Health is foundational to freedom
We live in an increasingly libertarian society. Each individual’s liberty, or freedom, to do as she wishes in leading her own life is highly prized. The emphasis on freedom is particularly high in matters of healthcare. This derives from an appreciation that health is central to freedom in all aspects of life. If a person’s health is poor, then her freedom to pursue various valued goals (e.g. employment or recreation) will be constrained. Moreover, it can be argued that good health has intrinsic importance, irrespective of its instrumentality to other life-goals. In any case, healthcare is a critical determinant of health. Consequently, constraints on a person’s freedom to achieve the healthcare that she values, or prefers, are likely to constrain her freedom in all other aspects of her life.
Respect for autonomy and consent
An individual’s freedom to achieve preferred healthcare is often expressed as her right to self-determination, with a corresponding obligation for healthcare professionals to respect her autonomy. The obligation to respect autonomy correlates with a duty to obtain a patient’s consent before administering any treatment. This correlation is asserted widely in case law and in bioethical theory. It follows that a competent adult is absolutely free to choose amongst available treatments, and to reject any or all treatments; regardless of the views of others. Yet both the law and bioethics are clear in that healthcare professionals are not obliged to, and should not, provide treatment that is contrary to their professional judgment. Hence, it becomes obvious that the exercise of autonomy extends only to either choosing amongst treatments that are considered to be ‘available’ or rejecting all treatments. But, autonomy, as an exercise of choice, does not include demanding simply any treatment.
Consent is not a free-standing ethic
Autonomy, as freedom of choice, is subject to a starting point; and this starting point, itself, cannot be self-determined. By corollary, consent, as an expression of autonomy, is not an absolute or free-standing principle. Rather, consent is contingent: it is applicable only to treatments that have been identified as correct or proper in the first place. Consent can be sought, and given, only for proper treatments. If a certain treatment is not proper for an individual patient, then neither can (or should) the healthcare professional seek consent nor can the patient give consent.
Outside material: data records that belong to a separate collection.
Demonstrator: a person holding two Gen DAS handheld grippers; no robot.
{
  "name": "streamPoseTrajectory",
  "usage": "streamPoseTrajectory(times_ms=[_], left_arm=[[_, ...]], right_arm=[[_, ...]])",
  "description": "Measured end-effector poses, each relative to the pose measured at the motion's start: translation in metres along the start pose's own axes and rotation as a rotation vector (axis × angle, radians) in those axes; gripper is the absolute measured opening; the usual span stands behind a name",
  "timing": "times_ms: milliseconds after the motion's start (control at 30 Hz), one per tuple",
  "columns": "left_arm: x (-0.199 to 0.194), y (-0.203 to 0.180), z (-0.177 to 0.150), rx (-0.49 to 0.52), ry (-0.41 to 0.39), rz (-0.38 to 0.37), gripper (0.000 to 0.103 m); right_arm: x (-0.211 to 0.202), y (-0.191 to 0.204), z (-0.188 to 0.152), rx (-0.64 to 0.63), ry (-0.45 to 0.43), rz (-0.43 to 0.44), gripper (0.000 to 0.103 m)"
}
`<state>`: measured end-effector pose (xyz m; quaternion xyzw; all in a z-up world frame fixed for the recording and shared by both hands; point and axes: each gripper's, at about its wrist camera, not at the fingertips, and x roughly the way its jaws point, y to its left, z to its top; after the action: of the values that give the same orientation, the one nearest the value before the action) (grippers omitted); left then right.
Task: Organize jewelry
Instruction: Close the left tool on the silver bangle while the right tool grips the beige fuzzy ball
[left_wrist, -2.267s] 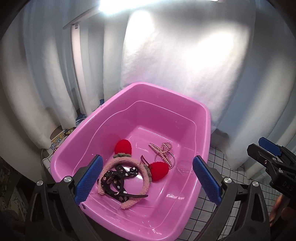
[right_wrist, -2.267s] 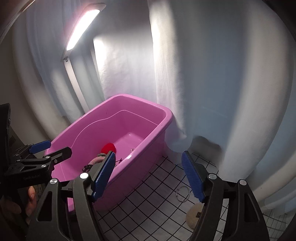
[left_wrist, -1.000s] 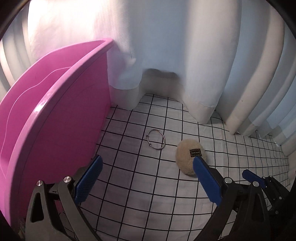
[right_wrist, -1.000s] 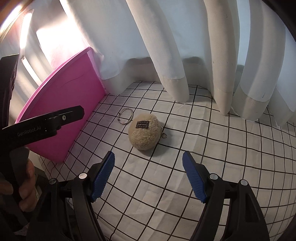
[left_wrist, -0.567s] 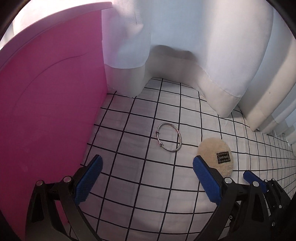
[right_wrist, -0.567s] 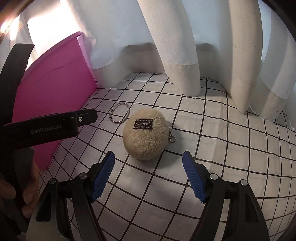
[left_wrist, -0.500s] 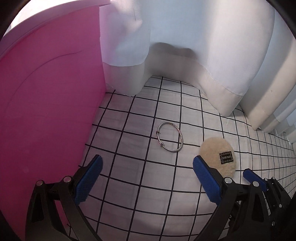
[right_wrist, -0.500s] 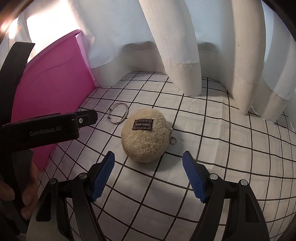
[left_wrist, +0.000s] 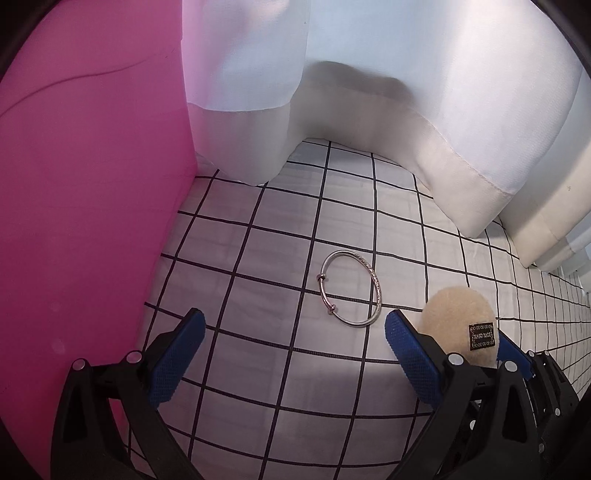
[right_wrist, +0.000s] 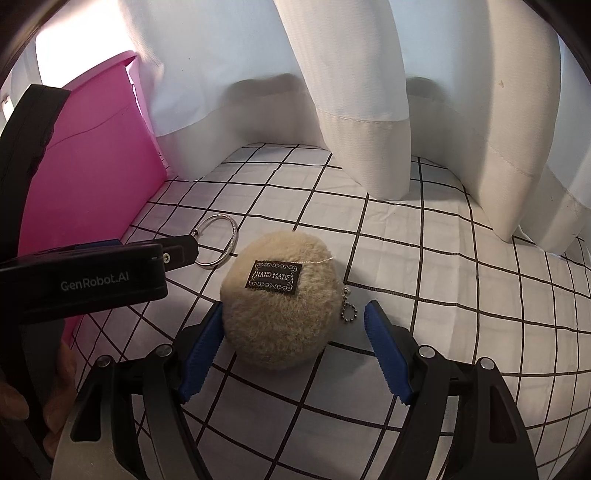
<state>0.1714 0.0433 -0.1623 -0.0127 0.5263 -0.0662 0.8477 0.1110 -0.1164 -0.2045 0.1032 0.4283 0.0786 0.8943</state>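
A silver bangle (left_wrist: 350, 289) lies on the checked cloth, just ahead of my open left gripper (left_wrist: 293, 334); it also shows in the right wrist view (right_wrist: 218, 245). A beige fluffy pompom keychain (right_wrist: 280, 314) with a black "HAND MADE" label and a small ball chain sits between the open fingers of my right gripper (right_wrist: 293, 334), its left side touching the left pad. The pompom shows at the lower right of the left wrist view (left_wrist: 460, 325). The pink tub (left_wrist: 85, 192) stands at the left; its inside is hidden.
White curtains (right_wrist: 354, 92) hang at the back and reach down to the checked cloth (right_wrist: 461, 295). The left gripper's black body (right_wrist: 92, 280) and the hand holding it fill the left of the right wrist view. The pink tub's wall (right_wrist: 92, 177) borders the left.
Both grippers have moved from the tub down toward the cloth. The left has closed in on the bangle; the right has come forward until the pompom sits between its fingers.
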Motion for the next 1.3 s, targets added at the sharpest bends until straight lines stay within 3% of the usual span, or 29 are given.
streamPoseTrajectory(times_ms=[267, 500, 867, 967, 1067, 1133, 1200, 1300], left_arm=[[0.019, -0.001, 0.004, -0.01, 0.014, 0.0, 0.096], [0.027, -0.008, 0.009, -0.006, 0.008, -0.025, 0.096], [0.043, -0.028, 0.019, 0.05, -0.032, 0.067, 0.097], [0.043, -0.03, 0.016, 0.049, -0.059, 0.057, 0.095], [0.034, -0.037, 0.007, 0.084, -0.095, 0.04, 0.082], [0.028, -0.044, 0.002, 0.124, -0.116, 0.017, 0.061], [0.025, -0.051, 0.0, 0.152, -0.129, 0.001, 0.046], [0.023, -0.054, -0.001, 0.151, -0.132, -0.009, 0.043]], right_arm=[[0.002, -0.022, 0.01, 0.012, -0.035, -0.068, 0.072], [0.007, -0.037, 0.014, 0.037, -0.024, -0.069, 0.072], [0.01, -0.038, 0.015, 0.027, -0.022, -0.074, 0.072], [0.012, -0.037, 0.017, 0.018, -0.015, -0.073, 0.072], [0.013, -0.036, 0.019, 0.015, -0.015, -0.072, 0.071], [0.014, -0.034, 0.02, 0.01, -0.017, -0.069, 0.065], [0.016, -0.031, 0.022, 0.001, -0.014, -0.067, 0.056], [0.018, -0.03, 0.023, 0.0, -0.014, -0.06, 0.055]])
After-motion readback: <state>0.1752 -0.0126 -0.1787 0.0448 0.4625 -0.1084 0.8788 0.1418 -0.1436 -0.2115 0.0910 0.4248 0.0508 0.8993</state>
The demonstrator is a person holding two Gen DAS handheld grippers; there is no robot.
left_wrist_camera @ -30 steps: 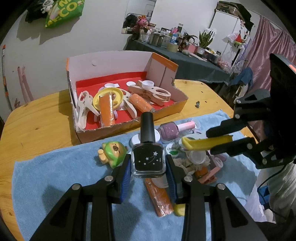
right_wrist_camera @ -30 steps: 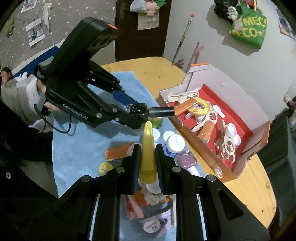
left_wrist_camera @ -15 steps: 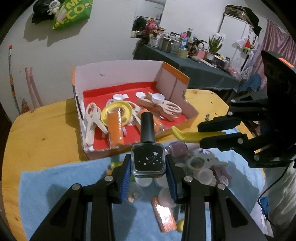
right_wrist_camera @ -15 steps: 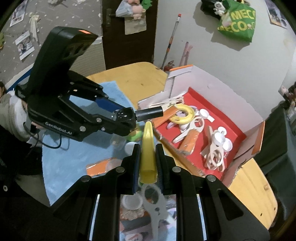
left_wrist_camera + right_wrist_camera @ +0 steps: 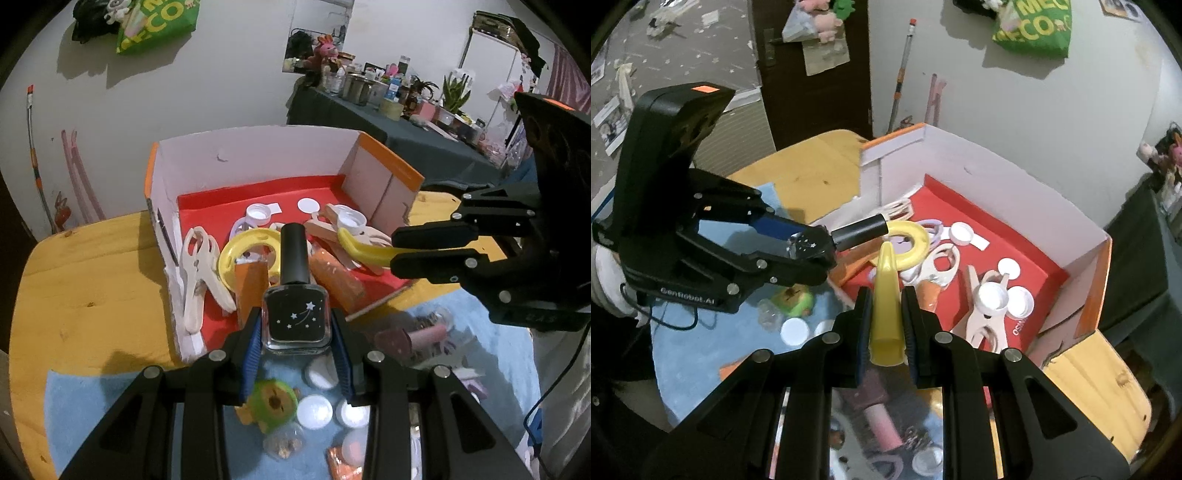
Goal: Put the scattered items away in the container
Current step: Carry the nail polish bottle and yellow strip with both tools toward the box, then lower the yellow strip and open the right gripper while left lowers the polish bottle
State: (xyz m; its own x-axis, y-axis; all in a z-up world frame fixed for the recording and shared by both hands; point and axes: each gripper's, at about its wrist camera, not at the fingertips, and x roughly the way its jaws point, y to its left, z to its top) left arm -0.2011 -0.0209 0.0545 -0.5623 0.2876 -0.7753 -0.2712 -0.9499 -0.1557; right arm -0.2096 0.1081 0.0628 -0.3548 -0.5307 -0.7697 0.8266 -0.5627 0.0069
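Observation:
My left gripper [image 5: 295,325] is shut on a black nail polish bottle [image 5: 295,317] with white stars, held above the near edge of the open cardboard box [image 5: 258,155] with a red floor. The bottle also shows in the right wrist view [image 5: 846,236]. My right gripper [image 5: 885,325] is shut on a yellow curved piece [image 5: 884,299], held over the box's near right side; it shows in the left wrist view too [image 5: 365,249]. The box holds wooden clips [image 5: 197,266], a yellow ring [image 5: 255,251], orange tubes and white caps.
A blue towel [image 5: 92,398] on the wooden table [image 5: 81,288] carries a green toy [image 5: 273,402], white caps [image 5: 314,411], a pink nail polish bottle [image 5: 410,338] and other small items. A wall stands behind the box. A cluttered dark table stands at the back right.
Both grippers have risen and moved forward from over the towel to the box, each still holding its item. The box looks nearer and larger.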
Stated differently, consent cannot, and does not, justify or mitigate actions that, in themselves, are improper. As exemplified by a senior judge, ‘If one man chops off the hand of another, it is no defence to say that the amputee consented to the act’.
The duty to obtain consent has two stages
The contingency of consent is underemphasized and poorly clarified in contemporary discussions. Instead, there seems to be a perception that the availability of treatment, itself, can be determined through a process of shared decision-making. Whereas, a theoretically-nuanced approach to consent, as explained above, would view shared decision-making as an opportunity to achieve or reject available treatments. Also, it would acknowledge that the availability of treatment is the starting point, and not the outcome, of shared decision-making. In such a nuanced approach, a healthcare professional’s duty to obtain patients’ consent has two stages: first, to identify proper treatments that are available to an individual patient in the light of her particular circumstances; and second, to provide the patient with adequate opportunities to choose amongst the available treatments or to decline all treatment.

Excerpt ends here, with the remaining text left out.